## Aim of the exercise
Without dropping or altering a single word, give the listing again.

## Recorded data
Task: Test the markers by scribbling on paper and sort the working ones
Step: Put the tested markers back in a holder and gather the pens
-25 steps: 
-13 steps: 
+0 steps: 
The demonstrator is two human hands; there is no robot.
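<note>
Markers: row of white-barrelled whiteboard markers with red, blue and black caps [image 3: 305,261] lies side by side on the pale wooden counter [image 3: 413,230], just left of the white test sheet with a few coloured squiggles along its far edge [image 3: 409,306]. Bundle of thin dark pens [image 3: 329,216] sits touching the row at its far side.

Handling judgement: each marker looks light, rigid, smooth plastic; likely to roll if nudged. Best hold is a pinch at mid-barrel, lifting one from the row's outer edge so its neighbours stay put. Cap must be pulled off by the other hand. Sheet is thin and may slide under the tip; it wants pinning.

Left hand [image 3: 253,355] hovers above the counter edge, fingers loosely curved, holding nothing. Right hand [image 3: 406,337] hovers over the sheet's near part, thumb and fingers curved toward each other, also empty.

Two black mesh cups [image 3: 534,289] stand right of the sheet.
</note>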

## Written answer
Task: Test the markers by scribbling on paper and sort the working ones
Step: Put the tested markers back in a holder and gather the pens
-25 steps: 
-13 steps: 
+0 steps: 
The demonstrator is two human hands; there is no robot.
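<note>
Markers: row of white-barrelled whiteboard markers with red, blue and black caps [image 3: 305,261] lies side by side on the pale wooden counter [image 3: 413,230], just left of the white test sheet with a few coloured squiggles along its far edge [image 3: 409,306]. Bundle of thin dark pens [image 3: 329,216] sits touching the row at its far side.

Handling judgement: each marker looks light, rigid, smooth plastic; likely to roll if nudged. Best hold is a pinch at mid-barrel, lifting one from the row's outer edge so its neighbours stay put. Cap must be pulled off by the other hand. Sheet is thin and may slide under the tip; it wants pinning.

Left hand [image 3: 253,355] hovers above the counter edge, fingers loosely curved, holding nothing. Right hand [image 3: 406,337] hovers over the sheet's near part, thumb and fingers curved toward each other, also empty.

Two black mesh cups [image 3: 534,289] stand right of the sheet.
</note>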

The exercise is now complete.